Biz o zaman Genelkurmay Başkanının bu tavrını, Ergenekon Soruşturmasının TSK içine girmesini engellemeye çalışan bir tavır olarak algılamıştık. Çünkü bir ihtilal örgütü varsa, bunun gövdesini askerlerin oluşturmaması mümkün değildir. Bu örgütün içindeki askerlerin omurgasını da muvazzaf askerlerin oluşturacağı düşünülmelidir.
Bu gerçeklere rağmen, bir kısım muvazzaf askerlerin de yargı önüne getirildiği, günlükleri ile, eylemleri ile önemli bir ihtilal girişimi davasında, örgütlenmenin TSK içinde bulunamayacağını beyanla, işi geçiştirip, soruşturmamak, en iyimser düşünce ile, başını kuma sokmak anlamına gelmektedir.
E. Oramiral Sn. Özden Örnek'in günlüklerindeki bilgilerin Genelkurmay arşivlerinde olmadığını ileri sürerek, iddiaları soruşturmamak da ipe un sermek demektir.
Genelkurmay Başkanlığının iddiaları sulandırmaya hakkı yoktur. İddiaların üzerine ciddi olarak gitmesi gerekmektedir. Aksi takdirde insiyatif dışı gelişmeler olabilir ve benzeri planlar geliştirilebilir.
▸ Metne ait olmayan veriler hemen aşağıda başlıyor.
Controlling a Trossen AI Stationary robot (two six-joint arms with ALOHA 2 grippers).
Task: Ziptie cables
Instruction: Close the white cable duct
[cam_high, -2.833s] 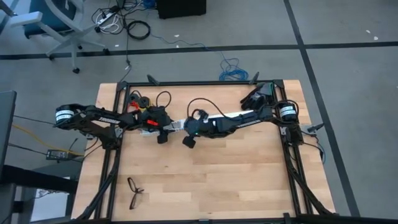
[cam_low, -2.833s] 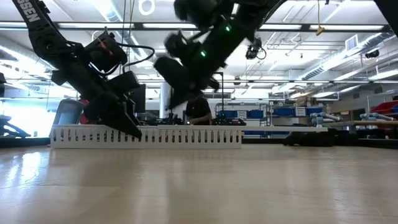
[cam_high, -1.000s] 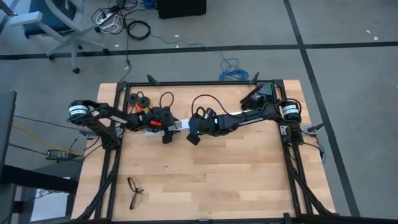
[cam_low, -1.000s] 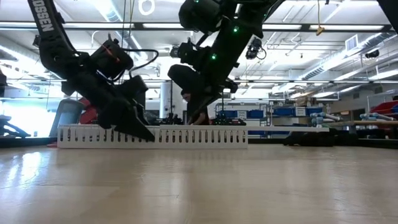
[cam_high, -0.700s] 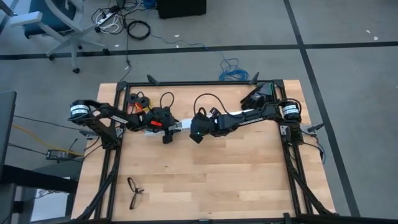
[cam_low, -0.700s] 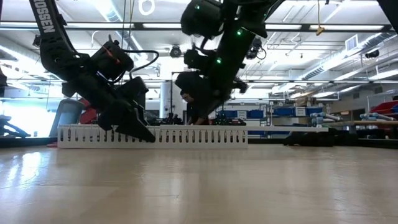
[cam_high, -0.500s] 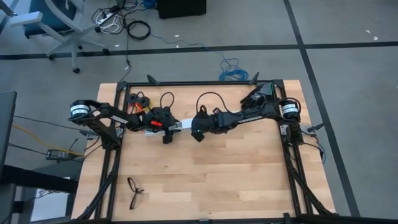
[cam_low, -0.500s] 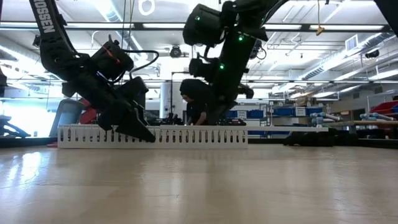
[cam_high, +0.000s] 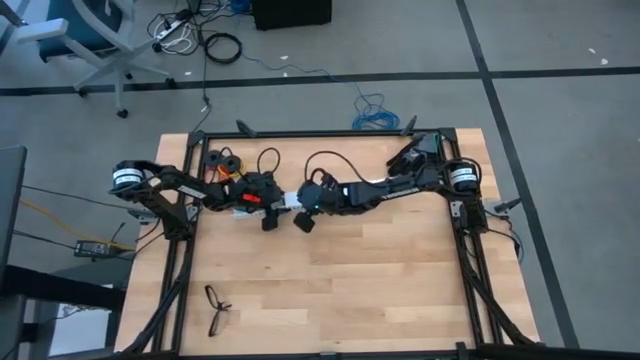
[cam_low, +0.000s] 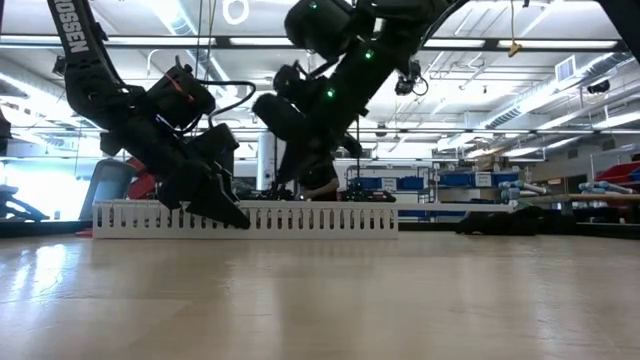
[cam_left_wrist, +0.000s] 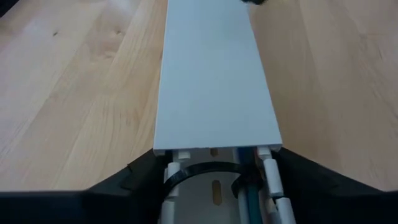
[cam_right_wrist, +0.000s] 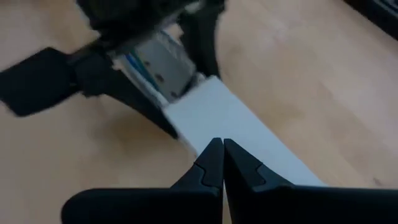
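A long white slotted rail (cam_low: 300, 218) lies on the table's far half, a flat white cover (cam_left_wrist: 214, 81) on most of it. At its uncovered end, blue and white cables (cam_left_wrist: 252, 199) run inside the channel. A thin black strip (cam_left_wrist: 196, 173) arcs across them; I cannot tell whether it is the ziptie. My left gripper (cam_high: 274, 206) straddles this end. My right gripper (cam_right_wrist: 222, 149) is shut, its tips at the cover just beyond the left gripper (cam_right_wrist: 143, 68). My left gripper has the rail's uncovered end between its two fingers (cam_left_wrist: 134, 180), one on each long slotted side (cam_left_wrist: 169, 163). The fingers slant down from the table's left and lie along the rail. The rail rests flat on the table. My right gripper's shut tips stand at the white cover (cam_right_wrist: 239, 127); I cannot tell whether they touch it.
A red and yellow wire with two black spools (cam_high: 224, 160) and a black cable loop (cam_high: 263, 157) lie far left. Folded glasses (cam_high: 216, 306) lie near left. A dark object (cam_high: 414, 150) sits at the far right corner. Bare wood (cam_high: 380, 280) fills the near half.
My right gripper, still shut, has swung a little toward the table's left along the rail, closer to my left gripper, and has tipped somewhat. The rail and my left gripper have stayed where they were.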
Birinci ihtimal vahim, bu ihtimal ondan da vahimdir.
Üçüncü ihtimal; Özellikle yargı önüne çıkarılan Ergenekon sanığı emekli askerlerin Genelkurmay Başkanına karşı geliştirdikleri bir KOMPLO olabilir.
Ergenekon davası süratle ilerlemektedir.
Birinci iddianamede adı geçen sanıkların yargılanması sürmekte, ikinci iddianame mahkemeye verilmiş, üçüncü iddianame de hazırlık safhasındadır.
Üst kademe asker ve bürokratlar, ceza evinden bir şekilde kurtulmuş, daha üst kademelere ise henüz ulaşılamamıştır.
Tutuklu bulunanların, başlangıçta var olan kurtarılacaklarına dair ümitleri kaybolmaya başlamıştır.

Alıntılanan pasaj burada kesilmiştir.